November’s combined plug-in result of 23.5% included full electric batteries (BEVs) at 13.5%, with plug-in hybrids (PHEVs) taking 10.0%. This continues the recent trend of reweighting towards BEVs from more equal contributions in H1 2021.

The cumulative share of plugins in France for 2021 now stands at 17.6%, against 10.2% at this stage in 2020. The last 3 months have seen a cumulative share of 22.6%.

Diesel and plugless hybrids continued to stagnate. The diesels have been below 20% for each of the past 4 months. Meanwhile, the technology of the plush hybrids of the late ’90s peaked at 19.3% in August and has fallen to around 18% since.

Gasoline had a slight hold in November, regaining 36.7% of new sales against 36.0% in October. It will however be a temporary stop on the highway towards oblivion. For the context, in November 2019, just two years ago, oil held a share of around 60%.

Popular BEV models

This month we have an early release of top-selling BEV data, thanks to AAA data.

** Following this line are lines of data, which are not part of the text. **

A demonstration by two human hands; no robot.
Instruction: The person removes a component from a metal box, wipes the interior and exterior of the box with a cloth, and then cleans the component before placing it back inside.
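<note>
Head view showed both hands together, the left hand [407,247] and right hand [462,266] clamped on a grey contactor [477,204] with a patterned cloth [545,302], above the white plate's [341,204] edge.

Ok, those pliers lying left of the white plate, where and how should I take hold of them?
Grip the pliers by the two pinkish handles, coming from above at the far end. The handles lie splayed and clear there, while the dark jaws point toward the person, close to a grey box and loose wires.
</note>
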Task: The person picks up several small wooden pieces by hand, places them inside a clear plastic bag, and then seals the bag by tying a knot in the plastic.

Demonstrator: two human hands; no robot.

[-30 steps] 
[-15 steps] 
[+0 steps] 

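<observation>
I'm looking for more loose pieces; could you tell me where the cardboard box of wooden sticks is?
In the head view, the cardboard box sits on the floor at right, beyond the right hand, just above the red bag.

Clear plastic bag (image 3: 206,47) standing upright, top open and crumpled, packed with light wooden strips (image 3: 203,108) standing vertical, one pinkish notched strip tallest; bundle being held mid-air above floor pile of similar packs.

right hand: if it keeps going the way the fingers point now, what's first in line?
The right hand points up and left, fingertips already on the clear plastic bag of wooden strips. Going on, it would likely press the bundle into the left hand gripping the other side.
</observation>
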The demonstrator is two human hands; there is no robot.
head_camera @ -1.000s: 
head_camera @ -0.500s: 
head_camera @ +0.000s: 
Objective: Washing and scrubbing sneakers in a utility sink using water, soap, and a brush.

The Dacia Spring, after its extremely rapid rise to fourth place among European BEVs in October, became the French bestseller in November, with 2,895 units delivered. That puts it well ahead of long-term favorite Renault Zoe, at 2,189 units.

The success of Spring is quite logical: it is the most affordable BEV in Europe, and starts from around € 12,400 in France after various incentives. November is the first month it is available in these volumes in the country.

The Spring’s small size (while still accommodating 4) is ideal for both European urban areas and narrow rural roads. With a range of 150-180 km on the highway and closer to 280 km in slower city driving, the Spring has pretty good range for the price. On a single charge, the Spring can cover the average weekly commuting distance in France (~ 170 km).

Some might wonder if the spring victory in November in France is just a fluke of delivery logistics, but it is not. Even though it only recently started delivering in volume, Spring is already at the top of the rankings for the past three months:

Spring continues to climb in monthly volumes (previously it was closer to 2,000 units) and – if supply is sufficient – has all the potential to maintain at least 3,000 units per month (if not considerably more). This will give him an even bigger gap over the Renault Zoe runner-up.

The remainder of the rankings for the past three months reflect the steady-state delivery volume of most of BEV’s top models, closely mirroring November’s standalone rankings.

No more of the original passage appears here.